Fig. 12 Evolution of the surface velocity of the models described in Sect. 3.3. Filled squares correspond to the end of the accretion, while empty squares indicate the ZAMS and the TAMS. |
The evolution of vsurf up to the end of the MS is plotted in Figs. 12 and 13 for all these models. Surface equatorial velocities during the MS phase are typically between 150 and 250 km s-1. These values encompass the observed average equatorial velocities measured for these types of stars on the MS band (Huang et al. 2010). This means that the pre-MS evolutions obtained here, provided our accretion history is reasonable, may be considered as representative for a significant fraction of the stars in this mass range.
We see that these models keep a surface velocity between 10 and 100 km s-1 during most of the accretion phase. A decrease of the surface velocity occurs when the star inflates during central D-burning, because Ṁ is still low. When Ṁ becomes high enough, the surface velocity increases, even during the expansion resulting from the growing of the radiative core. For the low- and intermediate-mass stars, the contraction phase produces a very substantial increase in the surface velocity. Figure 13 shows that the surface velocity for the 2 M⊙ stellar model increases by a factor 8.
Fig. 13 Same as Fig. 12 but focused on the contraction phase. This time the x-axis is the fraction of the total contraction time, so that the end of accretion corresponds to 0 and the ZAMS to 1. |
For the 14 M⊙, the increase is more modest by only a factor 1.3 due to the proximity of the birthline with the ZAMS. Interestingly, we see that the surface velocity does not go through a local maximum just before reaching the ZAMS for models with MZAMS inferior or equal to 7 M⊙, as it is in the case of more massive stars. This is related to the degree of differential rotation on the ZAMS that increases, when the mass on the ZAMS decreases. This reduces the velocity of the meridional currents, which slow down the outer layers and accelerate the inner regions at the very beginning of the MS phase (see the discussion in Denissenkov et al. 1999).

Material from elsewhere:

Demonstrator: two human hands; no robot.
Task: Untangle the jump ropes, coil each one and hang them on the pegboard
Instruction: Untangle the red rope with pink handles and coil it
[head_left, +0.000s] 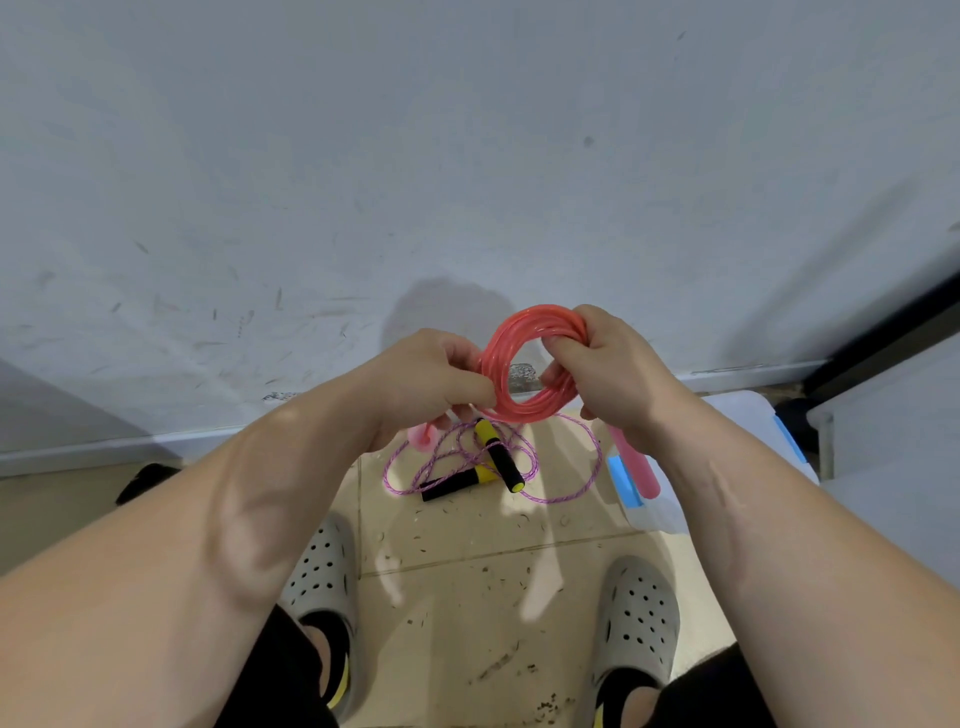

3.4. Maximum surface velocities on the ZAMS
As mentioned in Sect. 3.3, we cannot form stars with masses ≳20 M⊙ and v/vcrit ≳ 0.4 on the ZAMS in the context of the accretion scenario and with the assumptions considered here. Even for masses around 10−15 M⊙, there are difficulties to produce fast rotators on the ZAMS. This is because the ratio v/vcrit in this scenario has two peaks during the pre-MS: one at the beginning of the birthline and the other one around the ZAMS. The first peak is responsible for the limitation of the surface velocities on the ZAMS.
For each final mass, we estimate the maximum value for the surface velocity that can be reached on the ZAMS, vsurf(max). The results are shown in Fig. 14.
Fig. 14 Maximum surface velocities on the ZAMS as a function of MZAMS for models between 2 and 22 M⊙. The dotted line in the upper panel indicates the critical velocity. |
We see that the present scenario does not limit the range of v/vcrit that can be obtained on the ZAMS below 8 M⊙. For 9 M⊙, the maximum surface velocity on the ZAMS is 82% of the critical velocity, while this ratio is 68% for 10 M⊙. For these masses, the present scenario cannot produce very fast rotators on the ZAMS. Above 15 M⊙, the maximum possible value of vZAMS/vcrit is below 0.4. For 22 M⊙, the limit is 0.29, which corresponds to vsurf(max) = 207 km s-1. If evolved on the MS, such a star would have a time averaged velocity around 150 km s-1, a value below the typical surface velocity of a star of such a mass (Huang et al. 2010).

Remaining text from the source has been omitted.